Tech Talk for Rover owners.

Moderator: Micka

Posts: 55
Joined: Mon Jul 19, 2004 8:31 pm
Location: Toowoomba

Castor Correction

Post by Mudrat »

Just a quick question - does the castor angle have to be corrected when giving a 2 inch suspension lift? If it isn't changed how badly would it handle / drive on-road? Just wanting to know as i am going to do the lift in the shed over the next couple of w.ends and want to have all the components ready.

Cheers :D
Go it or blow it
Posts: 1606
Joined: Sat Oct 26, 2002 7:20 pm
Location: Geelong

Post by HSV Rangie »

FAQ
Mitsubishi 2010 NT DID Pajero wagon, Factory rear diff lock, Dual batteries, ARB bar, winch, Mt ATZ 4 rib tyres.
1986 RR.
Custom suspension links etc.
HSV 215 engine.
4.3 diffs.
Posts: 157
Joined: Mon Jul 14, 2003 2:12 am
Location: Exmoor England

Post by tony cordell »

3 degree for 2" lift
Defender 90 Modified
Defender 110XS Standard

[url=http://www.lr4x4.com]lr4x4.com[/url]
Posts: 194
Joined: Tue Dec 16, 2003 5:49 pm
Location: Brisbane

Post by 110 TUFF »

Ive approx 3 inch lift, no problems on my truck.

Drew
MOVE OVER, HERE COMES ROVER!!!
Posts: 55
Joined: Mon Jul 19, 2004 8:31 pm
Location: Toowoomba

Post by Mudrat »

Cheers everyone, I havn't done the lift yet, still getting the parts. Been really busy with the other things in life. LOL. Will probably correct the castor while im doing the job, once i get around to it, save hassels later on.

Thanks anyway. :D
Go it or blow it
Posts: 71
Joined: Mon Jun 28, 2004 1:03 pm
Location: Canberra

Post by A*D*A*M »

I've got around a 2 inch lift with no castor adjustment and have had no problems until today. I just replaced my 245/70 16 Michelins with a set of 265/75 16 Coopers. The car used to drive straight, now wanders like a boat and follows any ruts in the road. I'm thinking its probably not the tyres causing the problem, its just exagerating the existing wrong castor setting. The guy at the tyre shop said that the castor should be about 3 degrees but is only about 1 and a half.
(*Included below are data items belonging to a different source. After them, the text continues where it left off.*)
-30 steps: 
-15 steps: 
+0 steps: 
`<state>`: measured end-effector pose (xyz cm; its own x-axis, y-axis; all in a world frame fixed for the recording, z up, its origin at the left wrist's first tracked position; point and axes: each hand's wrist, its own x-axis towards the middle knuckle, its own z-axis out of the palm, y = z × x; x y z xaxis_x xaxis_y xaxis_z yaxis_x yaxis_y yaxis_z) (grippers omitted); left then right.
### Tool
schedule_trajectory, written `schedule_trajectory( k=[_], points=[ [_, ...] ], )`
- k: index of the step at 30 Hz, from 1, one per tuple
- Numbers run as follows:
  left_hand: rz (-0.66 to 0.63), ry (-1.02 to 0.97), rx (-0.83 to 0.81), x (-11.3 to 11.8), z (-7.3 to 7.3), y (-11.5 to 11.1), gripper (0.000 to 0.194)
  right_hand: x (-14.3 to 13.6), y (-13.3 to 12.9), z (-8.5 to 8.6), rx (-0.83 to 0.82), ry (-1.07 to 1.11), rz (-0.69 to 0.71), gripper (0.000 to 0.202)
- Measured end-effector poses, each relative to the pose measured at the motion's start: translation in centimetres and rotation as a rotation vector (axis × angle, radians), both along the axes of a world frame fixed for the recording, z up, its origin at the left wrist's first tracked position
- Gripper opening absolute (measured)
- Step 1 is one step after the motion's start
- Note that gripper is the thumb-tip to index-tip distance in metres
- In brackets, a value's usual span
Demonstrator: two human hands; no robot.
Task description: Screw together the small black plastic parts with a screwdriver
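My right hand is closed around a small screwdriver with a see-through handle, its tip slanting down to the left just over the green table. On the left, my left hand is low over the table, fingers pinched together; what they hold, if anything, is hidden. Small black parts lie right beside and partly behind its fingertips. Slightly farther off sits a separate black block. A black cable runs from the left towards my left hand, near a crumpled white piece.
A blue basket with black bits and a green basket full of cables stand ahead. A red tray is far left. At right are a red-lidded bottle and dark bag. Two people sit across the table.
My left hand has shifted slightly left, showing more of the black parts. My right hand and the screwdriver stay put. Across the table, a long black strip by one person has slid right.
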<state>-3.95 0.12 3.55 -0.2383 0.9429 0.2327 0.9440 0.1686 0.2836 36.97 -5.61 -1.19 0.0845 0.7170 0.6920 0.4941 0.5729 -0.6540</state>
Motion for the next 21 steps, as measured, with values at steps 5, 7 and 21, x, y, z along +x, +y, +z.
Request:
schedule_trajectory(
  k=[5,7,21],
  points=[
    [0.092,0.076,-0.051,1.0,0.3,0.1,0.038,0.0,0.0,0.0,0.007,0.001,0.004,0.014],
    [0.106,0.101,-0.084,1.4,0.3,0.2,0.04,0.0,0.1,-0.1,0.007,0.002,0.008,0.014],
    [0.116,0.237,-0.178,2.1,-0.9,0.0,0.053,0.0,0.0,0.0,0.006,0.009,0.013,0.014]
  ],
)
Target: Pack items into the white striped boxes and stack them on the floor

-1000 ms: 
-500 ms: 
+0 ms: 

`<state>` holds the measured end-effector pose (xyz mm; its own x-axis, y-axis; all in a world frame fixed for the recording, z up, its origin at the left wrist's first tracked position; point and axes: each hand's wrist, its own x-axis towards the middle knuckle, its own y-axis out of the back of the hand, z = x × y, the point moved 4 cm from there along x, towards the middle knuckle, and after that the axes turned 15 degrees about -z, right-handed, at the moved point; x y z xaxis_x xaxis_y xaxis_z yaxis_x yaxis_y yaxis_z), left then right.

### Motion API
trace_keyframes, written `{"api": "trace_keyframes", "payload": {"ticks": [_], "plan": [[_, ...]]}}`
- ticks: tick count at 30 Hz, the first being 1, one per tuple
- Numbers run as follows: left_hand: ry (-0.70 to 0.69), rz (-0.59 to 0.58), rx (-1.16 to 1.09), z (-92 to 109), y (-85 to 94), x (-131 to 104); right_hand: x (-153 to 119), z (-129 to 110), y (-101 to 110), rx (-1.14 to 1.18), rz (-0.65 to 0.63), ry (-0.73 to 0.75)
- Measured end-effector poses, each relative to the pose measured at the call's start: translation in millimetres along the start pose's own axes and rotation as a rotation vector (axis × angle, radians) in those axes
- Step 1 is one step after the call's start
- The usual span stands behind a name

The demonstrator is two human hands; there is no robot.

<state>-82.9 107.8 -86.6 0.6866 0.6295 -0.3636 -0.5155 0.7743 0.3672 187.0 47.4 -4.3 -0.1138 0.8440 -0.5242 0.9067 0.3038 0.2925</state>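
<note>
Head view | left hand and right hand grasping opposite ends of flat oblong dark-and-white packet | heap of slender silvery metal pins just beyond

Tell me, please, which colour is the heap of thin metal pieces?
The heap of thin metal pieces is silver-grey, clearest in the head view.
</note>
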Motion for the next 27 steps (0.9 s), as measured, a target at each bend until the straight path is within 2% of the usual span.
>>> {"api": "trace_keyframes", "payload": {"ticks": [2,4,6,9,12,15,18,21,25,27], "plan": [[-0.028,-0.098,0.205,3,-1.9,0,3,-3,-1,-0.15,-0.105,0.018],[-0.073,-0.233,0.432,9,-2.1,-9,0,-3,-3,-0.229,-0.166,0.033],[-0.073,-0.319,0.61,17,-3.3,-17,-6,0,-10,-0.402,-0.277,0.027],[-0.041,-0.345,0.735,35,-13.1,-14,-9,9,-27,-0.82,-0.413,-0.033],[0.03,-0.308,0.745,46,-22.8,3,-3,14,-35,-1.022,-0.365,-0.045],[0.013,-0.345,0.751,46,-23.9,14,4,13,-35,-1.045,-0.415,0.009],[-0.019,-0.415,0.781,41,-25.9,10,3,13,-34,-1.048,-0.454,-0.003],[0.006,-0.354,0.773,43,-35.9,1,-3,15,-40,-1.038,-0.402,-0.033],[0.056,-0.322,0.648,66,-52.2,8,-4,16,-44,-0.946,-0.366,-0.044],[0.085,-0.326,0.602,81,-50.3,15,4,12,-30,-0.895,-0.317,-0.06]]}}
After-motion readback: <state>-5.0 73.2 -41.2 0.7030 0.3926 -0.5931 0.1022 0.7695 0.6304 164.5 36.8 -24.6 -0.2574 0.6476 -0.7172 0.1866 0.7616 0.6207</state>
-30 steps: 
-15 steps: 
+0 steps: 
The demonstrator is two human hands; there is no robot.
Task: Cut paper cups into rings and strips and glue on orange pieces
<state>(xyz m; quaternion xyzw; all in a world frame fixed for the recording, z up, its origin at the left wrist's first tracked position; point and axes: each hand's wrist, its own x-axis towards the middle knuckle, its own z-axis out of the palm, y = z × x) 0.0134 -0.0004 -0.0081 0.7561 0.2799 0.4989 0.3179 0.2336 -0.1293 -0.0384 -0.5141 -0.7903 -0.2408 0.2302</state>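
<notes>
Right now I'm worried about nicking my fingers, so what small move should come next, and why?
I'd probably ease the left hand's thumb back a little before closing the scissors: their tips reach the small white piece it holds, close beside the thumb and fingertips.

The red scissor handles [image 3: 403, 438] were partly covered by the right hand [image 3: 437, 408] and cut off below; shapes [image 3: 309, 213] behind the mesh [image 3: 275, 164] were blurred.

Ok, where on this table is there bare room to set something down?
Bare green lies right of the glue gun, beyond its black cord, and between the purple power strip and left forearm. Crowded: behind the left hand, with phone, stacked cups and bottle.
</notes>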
Is it better to put in a set of offset bushes or get adjusted radius arms? Is there another option? I'm leaning towards getting some radius arms from Rovertym because I want to put in a set of Sam's holey bushes down the track.

Thanks,

Adam.
'92 GQ

Hopefully more reliable than my rangie...
Posts: 62
Joined: Fri Oct 29, 2004 9:04 pm

Post by malibu9 »

Where can you buy offset bushes for the correction?
Posts: 1606
Joined: Sat Oct 26, 2002 7:20 pm
Location: Geelong

Post by HSV Rangie »

Castor correction bushes stuf up our articulation.

MIchael.
Mitsubishi 2010 NT DID Pajero wagon, Factory rear diff lock, Dual batteries, ARB bar, winch, Mt ATZ 4 rib tyres.
1986 RR.
Custom suspension links etc.
HSV 215 engine.
4.3 diffs.
Posts: 62
Joined: Fri Oct 29, 2004 9:04 pm

Post by malibu9 »

What can you do to fix the issue if you put a lift in? Replace the bushes more often?
Posts: 1606
Joined: Sat Oct 26, 2002 7:20 pm
Location: Geelong

Post by HSV Rangie »

rotate swivell housing.

Michael.
Mitsubishi 2010 NT DID Pajero wagon, Factory rear diff lock, Dual batteries, ARB bar, winch, Mt ATZ 4 rib tyres.
1986 RR.
Custom suspension links etc.
HSV 215 engine.
4.3 diffs.
Posts: 1084
Joined: Sun Apr 04, 2004 9:33 pm
Location: Aotearoa

Post by J Top »

Press the radius arms to increase castor, I have never done this but it is a common "fix" over here.
They are forged so apparently do not stress.
J Top
Posts: 1606
Joined: Sat Oct 26, 2002 7:20 pm
Location: Geelong

Post by HSV Rangie »

Yes I have cranked radias arms on my RR.

easy to do.

Michael.
Mitsubishi 2010 NT DID Pajero wagon, Factory rear diff lock, Dual batteries, ARB bar, winch, Mt ATZ 4 rib tyres.
1986 RR.
Custom suspension links etc.
HSV 215 engine.
4.3 diffs.
Posts: 62
Joined: Fri Oct 29, 2004 9:04 pm

Post by malibu9 »

Correct me it I am wrong the swivel housing is what houses the front cv's?
Posts: 1606
Joined: Sat Oct 26, 2002 7:20 pm
Location: Geelong

Post by HSV Rangie »

malibu9 wrote:Correct me it I am wrong the swivel housing is what houses the front cv's?


correct.
Mitsubishi 2010 NT DID Pajero wagon, Factory rear diff lock, Dual batteries, ARB bar, winch, Mt ATZ 4 rib tyres.
1986 RR.
Custom suspension links etc.
HSV 215 engine.
4.3 diffs.
Posts: 55
Joined: Mon Jul 19, 2004 8:31 pm
Location: Toowoomba

Post by Mudrat »

How badly does the castor correction bush's affect suspension travel and what is involved in rotating the swivel housings? Is this as easy job, or do they have to be machined or modified?

Cheers
Go it or blow it
Posts: 1606
Joined: Sat Oct 26, 2002 7:20 pm
Location: Geelong

Post by HSV Rangie »

Mudrat wrote:How badly does the castor correction bush's affect suspension travel and what is involved in rotating the swivel housings? Is this as easy job, or do they have to be machined or modified?

Cheers


The bush is cast with the centre tube off set. the front is all ready restricted in travel. this just helps stiffen it more.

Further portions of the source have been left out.